Y ahí tenemos la gran originalidad que no se ha dado nunca jamás. Porque si buscamos en cualquiera de los hombres grandes de la humanidad o movimientos culturales o filosóficos, si buscamos a alguien que se haya presentado a sí mismo como el objeto de la propia predicación, consideraríamos que el que así obrara ya se calificaba a sí mismo y no merecería más que el desprecio por parte de los hombres. En cambio, con Cristo no ocurre esto. Se oyen sus afirmaciones: Yo soy el camino, la verdad y la vida, y nadie advierte ahí ninguna clase de arrogancia, de jactancia; no hay más que la seguridad de una profundidad divina que toca el fondo, el misterio. No hay arrogancia, no hay temeridad alguna. Es todo tersura y limpieza, y al contemplarle a Él con su vida, con su muerte, con su resurrección, empieza uno a comprender que tenía derecho a decir: Yo soy el camino, la verdad y la vida (Jn 14, 6).

La frase «Reino de Dios», fuera de San Juan, aparece muy frecuentemente en los Evangelios utilizada por los evangelistas y puesta en boca de Jesús. Empieza a ver uno las características de ese «reino» tal como las describe Jesucristo; se comprueba cómo la condición fundamental para entrar en ese «reino» y participar de él es la conversión del corazón. Es una conversión que exige cambio, arrepentimiento, novedad interior. San Marcos pondrá en boca de Cristo estas palabras: Arrepentíos y creed el Evangelio, porque está cerca el Reino de Dios (Mc 1, 15). De manera que este arrepentimiento, este cambio del corazón, esta adhesión, esta entrega a la buena nueva, a la buena noticia, son las condiciones fundamentales para entrar en ese Reino de Dios.

Establecida así la condición primera, enseguida aparece otra característica, y es que el que entra en el «reino» cuenta con algo que el corazón humano está apeteciendo siempre: perdón. Porque hay un enemigo de ese «reino» que no son los poderes políticos o económicos de este mundo; los enemigos de ese reino son algo más serio, que puede aparecer ahí o en otra parte, es Satanás, es el pecado. Y como esto es lo que mancha el corazón y lo que aparta de Dios, el hombre necesita encontrar el perdón, y en este reino se lo ofrecen. Las parábolas de la misericordia del Cristo perdonador, las palabras constantemente repetidas de amor, de búsqueda de la oveja perdida, de atención a todo el que sufre, de propósito delicadísimo de no agravar en nada las situaciones en que el hombre puede encontrarse oprimido, sufriendo; sino, por el contrario, de liberarle de tantas y tantas ataduras como puede tener para que se eleve, contando siempre con el auxilio divino, que es el perdón de Dios.

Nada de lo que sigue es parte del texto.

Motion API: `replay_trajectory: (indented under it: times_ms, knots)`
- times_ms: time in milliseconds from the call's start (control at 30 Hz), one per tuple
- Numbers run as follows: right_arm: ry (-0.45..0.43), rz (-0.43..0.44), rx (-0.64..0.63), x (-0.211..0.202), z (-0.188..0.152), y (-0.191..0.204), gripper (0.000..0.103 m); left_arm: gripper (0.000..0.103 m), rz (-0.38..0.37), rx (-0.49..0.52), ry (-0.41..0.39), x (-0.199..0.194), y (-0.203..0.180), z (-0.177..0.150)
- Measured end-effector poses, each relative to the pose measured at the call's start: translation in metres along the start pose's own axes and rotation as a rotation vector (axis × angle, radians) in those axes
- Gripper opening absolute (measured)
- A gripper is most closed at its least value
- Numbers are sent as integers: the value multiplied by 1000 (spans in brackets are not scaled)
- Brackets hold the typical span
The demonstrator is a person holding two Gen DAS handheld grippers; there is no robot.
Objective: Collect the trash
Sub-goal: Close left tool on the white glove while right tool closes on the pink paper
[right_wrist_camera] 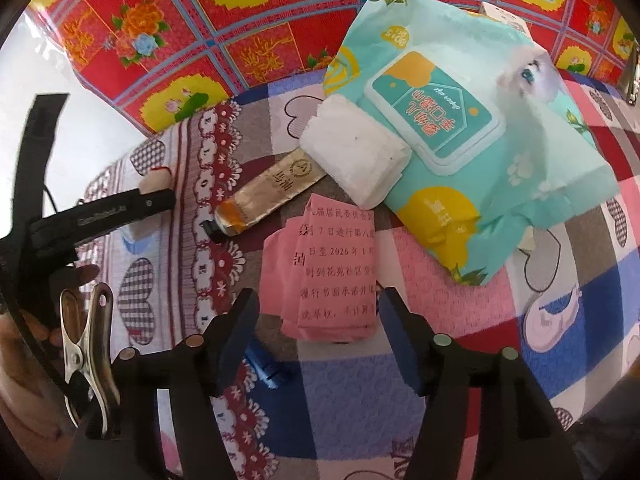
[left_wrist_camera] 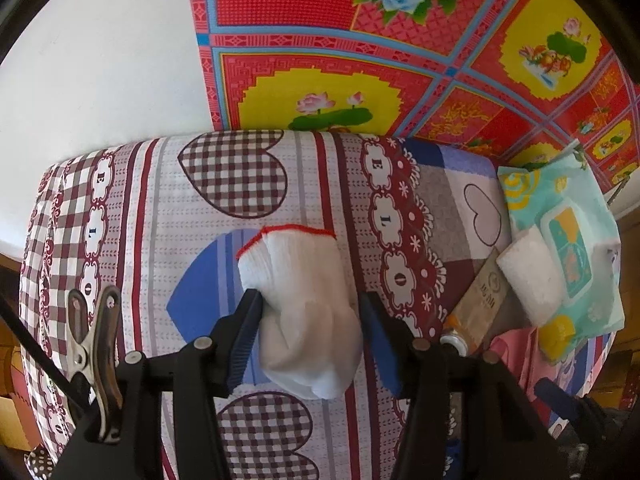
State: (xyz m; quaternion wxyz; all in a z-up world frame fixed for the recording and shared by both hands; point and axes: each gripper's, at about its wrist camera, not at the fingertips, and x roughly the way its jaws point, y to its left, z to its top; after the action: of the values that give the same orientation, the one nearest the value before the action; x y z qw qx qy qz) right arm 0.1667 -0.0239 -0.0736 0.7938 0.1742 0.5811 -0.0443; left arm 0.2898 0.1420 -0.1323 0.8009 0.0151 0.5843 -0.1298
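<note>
Between the fingers of the left gripper [left_wrist_camera: 308, 340] sits a white knitted glove [left_wrist_camera: 300, 304] with a red-stitched cuff. The left finger pad presses its side and the right pad meets its other flank, so the fingers are partly closed around the bunched fabric. The glove lies on a patterned cloth [left_wrist_camera: 224, 176] of checked hearts and maroon stripes that covers the counter.

To the right in the left wrist view, a gold tube [left_wrist_camera: 480, 300] lies slantwise with its cap toward the camera. Beyond the tube lies a white folded pad [left_wrist_camera: 528, 280], which rests against a teal wet-wipe pack [left_wrist_camera: 568, 248].

The right gripper [right_wrist_camera: 316, 320] hovers over a folded pink paper [right_wrist_camera: 332, 272] printed with black characters. Its fingers stand wide apart on either side of the paper's near end and grip nothing; whether the tips touch the paper I cannot tell. The gold tube [right_wrist_camera: 268, 196] lies just beyond the paper to the left. The white folded pad [right_wrist_camera: 356, 156] leans on the wet-wipe pack [right_wrist_camera: 472, 152] farther back. A small blue object [right_wrist_camera: 266, 364] lies near the left finger of this gripper. At the left edge of the right wrist view the left gripper [right_wrist_camera: 156, 196] shows from the side, with the glove [right_wrist_camera: 154, 180] at its tip.

A red floral mat [right_wrist_camera: 192, 32] stands behind the counter.
</note>
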Motion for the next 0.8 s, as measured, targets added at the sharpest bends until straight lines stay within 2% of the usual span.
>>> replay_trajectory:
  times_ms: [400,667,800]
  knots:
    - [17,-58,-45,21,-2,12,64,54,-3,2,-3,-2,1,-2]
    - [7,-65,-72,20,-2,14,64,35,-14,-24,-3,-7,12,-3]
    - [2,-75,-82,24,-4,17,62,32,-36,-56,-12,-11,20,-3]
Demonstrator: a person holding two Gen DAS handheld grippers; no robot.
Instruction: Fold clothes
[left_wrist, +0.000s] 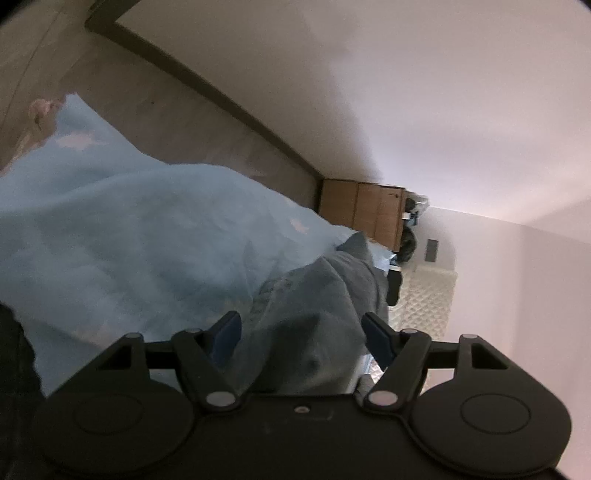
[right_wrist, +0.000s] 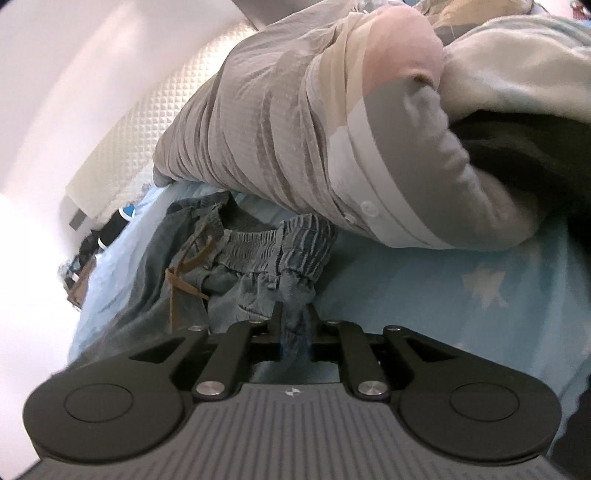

¿Recordáis algunos pasajes del Evangelio en los que Cristo aparece perdonando los pecados? Decían, ¿quién es éste que perdona los pecados? ¿Cómo se atreve a hacer esto? O cuando ante una mujer pecadora, Él la perdona diciendo: Nadie te ha condenado, Yo tampoco te condeno, en adelante no peques más (Jn 8, 10). Él no la condena, la advierte sobre la necesidad de un corazón limpio, pero nada más. Cristo nos trae el perdón del Padre.

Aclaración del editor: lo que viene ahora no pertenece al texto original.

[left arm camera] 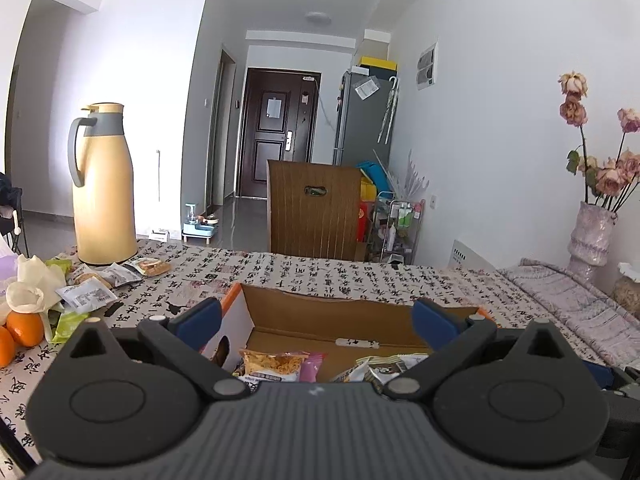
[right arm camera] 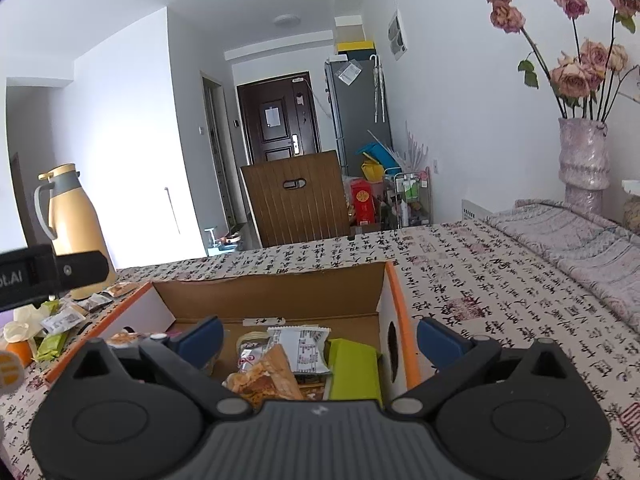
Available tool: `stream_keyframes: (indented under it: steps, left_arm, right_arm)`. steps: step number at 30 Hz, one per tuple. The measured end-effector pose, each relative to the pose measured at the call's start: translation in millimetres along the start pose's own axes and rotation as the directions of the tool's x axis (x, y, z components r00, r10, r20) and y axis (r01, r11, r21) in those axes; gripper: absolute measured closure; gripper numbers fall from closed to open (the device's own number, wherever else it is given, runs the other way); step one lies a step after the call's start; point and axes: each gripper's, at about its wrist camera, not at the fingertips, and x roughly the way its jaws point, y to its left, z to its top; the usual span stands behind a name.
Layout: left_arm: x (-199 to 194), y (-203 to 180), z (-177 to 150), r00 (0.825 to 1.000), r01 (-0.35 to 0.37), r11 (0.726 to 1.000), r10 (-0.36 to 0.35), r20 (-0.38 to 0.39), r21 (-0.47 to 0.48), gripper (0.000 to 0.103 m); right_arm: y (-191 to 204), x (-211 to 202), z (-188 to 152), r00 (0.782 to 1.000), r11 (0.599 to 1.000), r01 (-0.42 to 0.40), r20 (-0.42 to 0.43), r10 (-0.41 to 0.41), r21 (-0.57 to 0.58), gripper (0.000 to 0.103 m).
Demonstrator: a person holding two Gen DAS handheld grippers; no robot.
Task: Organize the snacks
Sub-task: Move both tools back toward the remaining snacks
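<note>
Cardboard box (right arm camera: 280, 292) at centre frame already holds several snacks (right arm camera: 296, 354); both your claws, left claw (left arm camera: 316, 322) and right claw (right arm camera: 320, 338), gape empty above it. Next, reach for the loose packets (left arm camera: 100, 280) at left.

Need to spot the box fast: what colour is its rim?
Orange rim on the cardboard box; clearest in the right wrist view.
</note>
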Motion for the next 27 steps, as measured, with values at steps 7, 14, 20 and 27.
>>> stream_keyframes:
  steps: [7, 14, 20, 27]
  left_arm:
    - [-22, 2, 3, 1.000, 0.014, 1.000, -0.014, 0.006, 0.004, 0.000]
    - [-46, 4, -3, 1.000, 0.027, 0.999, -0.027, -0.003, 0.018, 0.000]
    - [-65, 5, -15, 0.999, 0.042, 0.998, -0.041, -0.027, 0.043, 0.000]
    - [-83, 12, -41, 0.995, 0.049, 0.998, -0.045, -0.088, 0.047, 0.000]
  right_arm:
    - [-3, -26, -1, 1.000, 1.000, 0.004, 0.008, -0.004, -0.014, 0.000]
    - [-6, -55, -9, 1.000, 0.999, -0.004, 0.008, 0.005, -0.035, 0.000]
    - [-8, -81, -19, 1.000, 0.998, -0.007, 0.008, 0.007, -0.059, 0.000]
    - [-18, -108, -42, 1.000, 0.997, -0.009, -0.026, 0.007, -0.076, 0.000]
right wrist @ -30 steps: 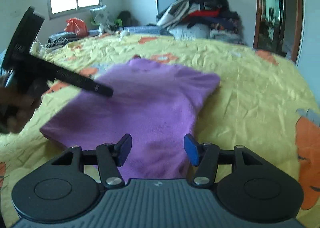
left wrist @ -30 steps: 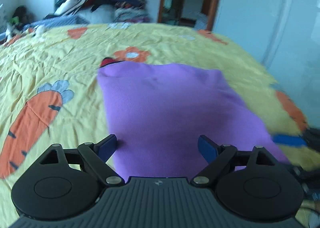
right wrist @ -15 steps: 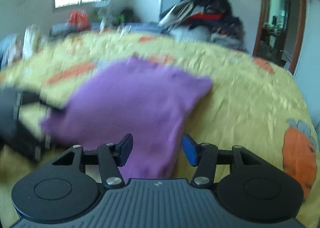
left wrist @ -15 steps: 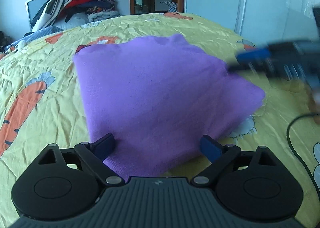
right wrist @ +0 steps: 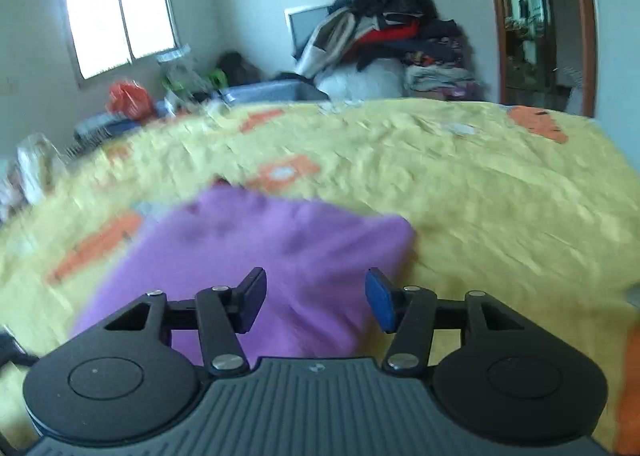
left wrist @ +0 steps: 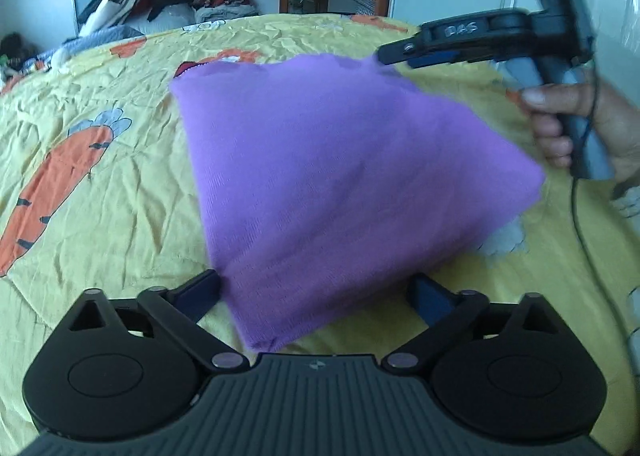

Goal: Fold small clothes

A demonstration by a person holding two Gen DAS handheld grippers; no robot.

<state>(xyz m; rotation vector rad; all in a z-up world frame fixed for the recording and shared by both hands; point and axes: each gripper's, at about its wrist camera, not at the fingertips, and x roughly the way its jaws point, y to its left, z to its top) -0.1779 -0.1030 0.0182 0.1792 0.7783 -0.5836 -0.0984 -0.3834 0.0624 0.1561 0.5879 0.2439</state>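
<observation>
— On yellow bedsheet: what item?
— Folded purple garment, lying flat; near corner sits between left gripper jaws, lately widening, nothing clamped.
— Right gripper?
— Half-open above garment's far edge; blurred, seemingly empty.

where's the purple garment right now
The purple garment lies on the yellow carrot-print bedspread, centre of the left wrist view, its near corner between the open left tongs, with the right tongs over its far right corner.

Yellow bedspread open around purple garment; clothes pile far edge.
</observation>
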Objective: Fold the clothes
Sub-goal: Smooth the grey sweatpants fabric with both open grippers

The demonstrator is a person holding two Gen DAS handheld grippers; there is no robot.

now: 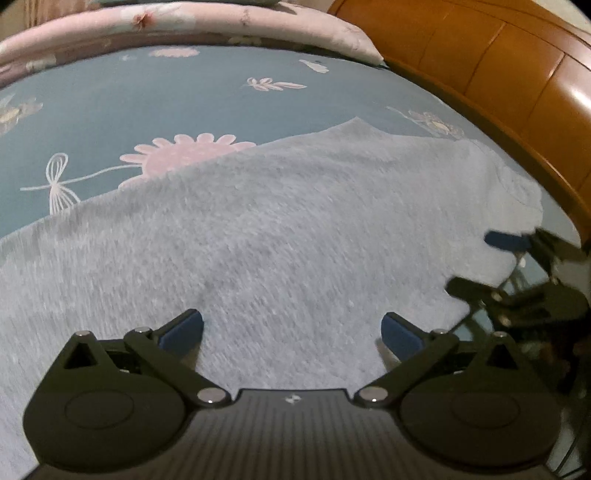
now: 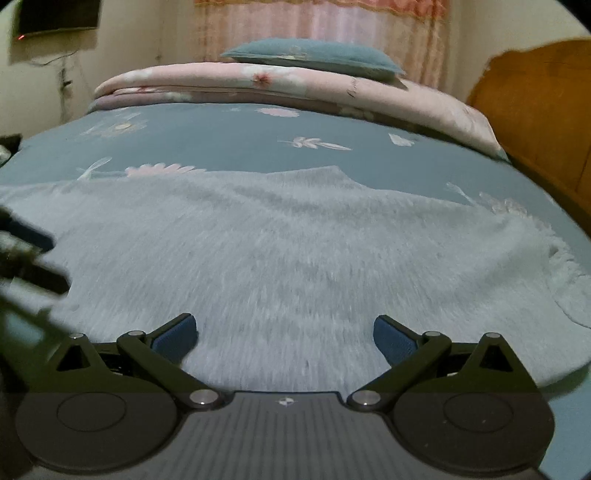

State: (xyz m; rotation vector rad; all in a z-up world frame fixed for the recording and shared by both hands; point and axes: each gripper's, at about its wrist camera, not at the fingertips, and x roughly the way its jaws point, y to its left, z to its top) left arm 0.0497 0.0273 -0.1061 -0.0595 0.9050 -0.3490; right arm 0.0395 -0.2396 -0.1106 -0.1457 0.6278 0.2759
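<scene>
A light grey fuzzy garment [image 1: 280, 229] lies spread flat across the blue flowered bedsheet [image 1: 110, 107]. My left gripper [image 1: 291, 332] hovers over its near part, jaws wide apart, blue pads empty. In the right wrist view the same garment [image 2: 295, 251] fills the middle, and my right gripper [image 2: 284, 336] stands open above its near edge with nothing between the pads. The right gripper [image 1: 476, 262] also shows at the right edge of the left wrist view, over the garment's right side. The left gripper's fingers [image 2: 40, 258] appear blurred at the left edge of the right wrist view.
A folded pink flowered quilt [image 2: 280, 85] lies at the far end of the bed with a blue pillow [image 2: 314, 57] on top. A wooden headboard [image 1: 509, 74] runs along the right side. Curtains [image 2: 321, 22] hang behind the bed.
</scene>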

De manera que el reino crea una situación: sujeción amorosa a Dios. Empieza por exigir una conversión del corazón y entrega al hombre desde el primer momento lo que más le apetece: el perdón, del cual brota la paz, la dicha interior. Pero hay más en este reino, Jesucristo subraya algo de una manera muy característica y muy viva, y es la presencia de Dios Padre. Él también es el Hijo y se proclama a Sí mismo el Hijo que ha venido al mundo. Pero no solamente nos señala a Dios Padre como el Padre suyo, sino también nos invita a que le consideremos como el Padre nuestro.

Esa filiación divina que nos ofrece, en todo el rigor de la palabra, ese señalamiento de Dios como nuestro Padre y el suyo es la cumbre a que se puede llegar en la nueva situación de ese reino. Entramos en una familia nueva y ya los hombres podemos establecer con Dios relaciones que no habían existido nunca. La humanidad había sido incapaz de concebir siquiera la posibilidad de tratar a Dios como un padre, pero en el Mensaje de Cristo esto es nuclear, fundamental.

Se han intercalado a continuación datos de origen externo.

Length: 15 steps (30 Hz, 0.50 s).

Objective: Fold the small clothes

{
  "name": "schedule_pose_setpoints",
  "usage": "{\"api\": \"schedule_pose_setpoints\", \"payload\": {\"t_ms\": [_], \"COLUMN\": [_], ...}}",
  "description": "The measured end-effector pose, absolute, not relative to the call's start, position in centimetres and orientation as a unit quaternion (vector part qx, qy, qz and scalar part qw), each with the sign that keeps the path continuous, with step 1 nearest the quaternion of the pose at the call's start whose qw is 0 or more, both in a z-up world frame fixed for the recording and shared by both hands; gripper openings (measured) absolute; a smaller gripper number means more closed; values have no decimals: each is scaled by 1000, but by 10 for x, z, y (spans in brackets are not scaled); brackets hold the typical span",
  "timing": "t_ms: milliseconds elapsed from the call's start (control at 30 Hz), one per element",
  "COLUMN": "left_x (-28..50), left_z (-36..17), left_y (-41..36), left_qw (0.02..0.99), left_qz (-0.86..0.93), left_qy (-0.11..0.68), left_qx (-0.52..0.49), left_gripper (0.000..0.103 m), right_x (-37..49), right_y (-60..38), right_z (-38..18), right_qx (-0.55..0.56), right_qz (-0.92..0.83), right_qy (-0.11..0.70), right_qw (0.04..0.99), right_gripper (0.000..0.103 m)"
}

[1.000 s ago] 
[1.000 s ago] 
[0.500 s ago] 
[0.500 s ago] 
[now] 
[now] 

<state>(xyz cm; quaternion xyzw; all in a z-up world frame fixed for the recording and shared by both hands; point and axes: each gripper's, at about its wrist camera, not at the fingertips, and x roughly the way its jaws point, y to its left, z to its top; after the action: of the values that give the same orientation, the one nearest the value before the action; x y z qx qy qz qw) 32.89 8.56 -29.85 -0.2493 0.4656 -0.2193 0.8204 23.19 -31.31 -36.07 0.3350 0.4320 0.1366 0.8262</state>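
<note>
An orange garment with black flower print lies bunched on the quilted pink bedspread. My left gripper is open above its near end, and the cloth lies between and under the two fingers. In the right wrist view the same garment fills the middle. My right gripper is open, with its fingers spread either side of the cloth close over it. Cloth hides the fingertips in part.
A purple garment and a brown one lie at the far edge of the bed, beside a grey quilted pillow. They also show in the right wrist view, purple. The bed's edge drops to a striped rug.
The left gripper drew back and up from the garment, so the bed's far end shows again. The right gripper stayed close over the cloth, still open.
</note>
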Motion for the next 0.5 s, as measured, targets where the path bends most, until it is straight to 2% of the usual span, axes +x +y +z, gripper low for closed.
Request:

Cristo tiene mucho empeño en hacer ver que todo ha de redundar en gloria del Padre: Yo no busco mi glorificación, busco la gloria del Padre. Y nos dice que oremos a Dios nuestro Padre que está en los cielos, y añade que Él, lo que nos predica, lo ha recibido del Padre. Y cuando va a salir de este mundo se dirige a Él de la manera más solemne, y entonces es cuando le pide que le glorifique con una gloria que es como una reverberación de la gloria misma del Padre, que Él ha procurado con su vida y va a procurar con su muerte y su resurrección. Y está señalada la cumbre, Dios Padre nuestro y los hombres hijos de Dios. ¿Para qué? Para conseguir la vida eterna. En esto consiste la vida eterna. En que te conozcan a Ti, único Dios verdadero, y a Jesucristo, a quien enviaste (Jn 17, 3). Yo he venido para que tengan vida y la tengan cada vez más abundante (Jn 10, 10).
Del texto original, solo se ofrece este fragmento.